• WORK ORDER: Set down the whole listing below exactly, without pictures.
- Opening Delimiter -
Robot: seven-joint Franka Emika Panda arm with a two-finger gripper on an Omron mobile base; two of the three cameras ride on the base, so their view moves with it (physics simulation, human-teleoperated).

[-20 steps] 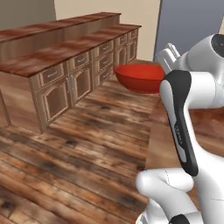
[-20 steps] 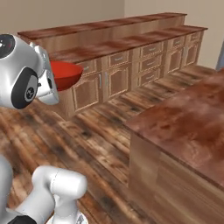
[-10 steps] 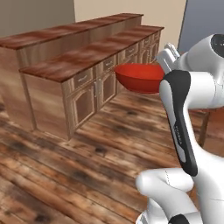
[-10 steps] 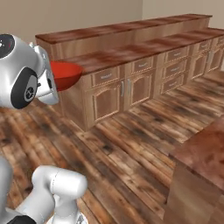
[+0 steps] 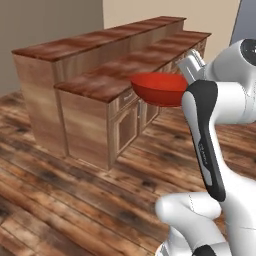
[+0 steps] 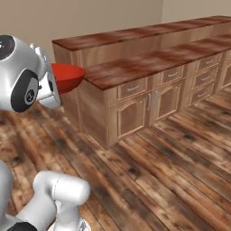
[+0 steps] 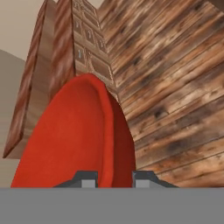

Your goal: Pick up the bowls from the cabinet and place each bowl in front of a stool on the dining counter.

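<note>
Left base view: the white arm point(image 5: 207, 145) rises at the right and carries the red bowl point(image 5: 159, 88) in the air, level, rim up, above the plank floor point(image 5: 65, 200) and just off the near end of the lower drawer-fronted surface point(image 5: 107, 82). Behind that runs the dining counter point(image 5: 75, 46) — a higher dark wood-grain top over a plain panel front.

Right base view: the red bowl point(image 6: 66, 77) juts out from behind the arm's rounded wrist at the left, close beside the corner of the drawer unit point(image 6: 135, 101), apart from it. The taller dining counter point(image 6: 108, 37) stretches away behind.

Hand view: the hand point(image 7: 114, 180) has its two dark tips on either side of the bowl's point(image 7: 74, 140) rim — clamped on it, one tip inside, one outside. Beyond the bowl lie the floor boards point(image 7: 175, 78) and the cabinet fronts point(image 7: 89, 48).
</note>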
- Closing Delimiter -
• ANSWER SPACE:
Robot: seven-joint Franka Emika Panda arm with a two-finger gripper on an Omron mobile base; two of the three cameras ride on the base, so their view moves with it (physics simulation, human-teleoperated).

[-20 steps] 
[-20 steps] 
[-10 steps] 
[-10 steps] 
[+0 steps] 
[+0 steps] 
[+0 steps] 

Your goal: Pick up the bowls from the cabinet and place each bowl in front of a stool on the dining counter.

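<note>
Left base view: the white arm point(image 5: 207, 145) rises at the right and carries the red bowl point(image 5: 159, 88) in the air, level, rim up, above the plank floor point(image 5: 65, 200) and just off the near end of the lower drawer-fronted surface point(image 5: 107, 82). Behind that runs the dining counter point(image 5: 75, 46) — a higher dark wood-grain top over a plain panel front.

Right base view: the red bowl point(image 6: 66, 77) juts out from behind the arm's rounded wrist at the left, close beside the corner of the drawer unit point(image 6: 135, 101), apart from it. The taller dining counter point(image 6: 108, 37) stretches away behind.

Hand view: the hand point(image 7: 114, 180) has its two dark tips on either side of the bowl's point(image 7: 74, 140) rim — clamped on it, one tip inside, one outside. Beyond the bowl lie the floor boards point(image 7: 175, 78) and the cabinet fronts point(image 7: 89, 48).
</note>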

That concludes the output for this exercise.